We all have our own preferred remedy. Mine is entirely preventative. Before going to bed, I take three Advils and a B-vitamin. More often than not, I wake up feeling fine. I also drink a lot of water, both during a drinking session and before retiring. I don’t think of it as a cure — indeed, I don’t believe there can actually be a cure — but for me it tends to head off the symtoms before they manifest themselves as discomfort or downright pain.

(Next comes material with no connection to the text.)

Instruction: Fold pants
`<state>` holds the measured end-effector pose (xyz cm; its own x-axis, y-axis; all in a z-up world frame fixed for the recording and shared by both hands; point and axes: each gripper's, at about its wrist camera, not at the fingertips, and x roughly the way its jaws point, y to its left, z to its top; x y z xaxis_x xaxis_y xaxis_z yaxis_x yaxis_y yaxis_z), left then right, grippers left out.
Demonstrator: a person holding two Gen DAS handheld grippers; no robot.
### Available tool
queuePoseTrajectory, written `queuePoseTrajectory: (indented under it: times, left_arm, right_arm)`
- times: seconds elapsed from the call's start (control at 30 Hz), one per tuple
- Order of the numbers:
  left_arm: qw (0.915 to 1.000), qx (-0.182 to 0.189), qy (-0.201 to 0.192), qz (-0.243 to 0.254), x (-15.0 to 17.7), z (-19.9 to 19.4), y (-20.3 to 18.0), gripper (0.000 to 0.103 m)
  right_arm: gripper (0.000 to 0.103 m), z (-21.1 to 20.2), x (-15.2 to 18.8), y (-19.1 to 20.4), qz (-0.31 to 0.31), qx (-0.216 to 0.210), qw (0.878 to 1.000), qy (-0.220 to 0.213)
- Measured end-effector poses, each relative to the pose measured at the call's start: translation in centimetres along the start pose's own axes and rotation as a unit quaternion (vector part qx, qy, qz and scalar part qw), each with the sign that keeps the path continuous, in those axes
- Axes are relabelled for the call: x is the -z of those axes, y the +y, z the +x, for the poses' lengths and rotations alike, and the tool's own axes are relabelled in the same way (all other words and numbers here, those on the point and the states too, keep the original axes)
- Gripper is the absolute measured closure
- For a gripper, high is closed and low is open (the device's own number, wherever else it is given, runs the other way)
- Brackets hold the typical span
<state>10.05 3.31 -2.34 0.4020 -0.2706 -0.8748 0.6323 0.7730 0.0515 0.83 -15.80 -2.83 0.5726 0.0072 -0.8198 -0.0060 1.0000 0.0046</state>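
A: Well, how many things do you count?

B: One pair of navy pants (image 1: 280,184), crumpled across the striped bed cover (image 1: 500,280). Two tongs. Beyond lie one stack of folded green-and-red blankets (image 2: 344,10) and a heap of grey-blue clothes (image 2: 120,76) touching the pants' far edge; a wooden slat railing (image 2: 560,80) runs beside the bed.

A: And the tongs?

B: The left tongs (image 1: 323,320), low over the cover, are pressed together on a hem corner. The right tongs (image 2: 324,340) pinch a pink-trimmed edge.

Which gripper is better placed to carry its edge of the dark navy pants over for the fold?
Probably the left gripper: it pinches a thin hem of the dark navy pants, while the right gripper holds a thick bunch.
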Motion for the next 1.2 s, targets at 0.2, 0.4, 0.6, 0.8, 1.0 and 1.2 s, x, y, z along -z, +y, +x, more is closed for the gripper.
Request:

But companies keep taking P.T. Barnum’s prophetic words and proving them true, playing on our desire to do just about anything to speed up the recovery from a bad hangover. And in fact, two new ones are in the news today.
blowfish-tablets

Blowfish

Several news outlets, such as the NY Daily News, have the story that Blowfish tablets, recently approved by the FDA, is on the market, available for sale over-the-counter. The effervescent tablets “combine 1,000 milligrams of aspirin, 120 milligrams of caffeine and a stomach-soothing agent” which you dissolve in water the morning after. “Once dissolved in water, the remedy claims to knock out multiple hangover symptoms in just 15 to 30 minutes.” So far, it’s only for sale in New York City or at ForHangovers.com, and sells for $2.99 for a single dose, or $11.99 for a six-pack. Hmm.
hangover-patch

The Vitamin Patch

The Daily has a story today regarding a patch that you wear on your arm — like a nicotine patch — that time releases B vitamins. “Bytox Inc., has created a hangover patch that slowly releases a complex of B vitamins over eight hours — from the hour before you start drinking to the morning after. The idea, said Dr. Leonard Grossman, is that nutrients are immediately delivered into the bloodstream and stay there instead of being depleted.”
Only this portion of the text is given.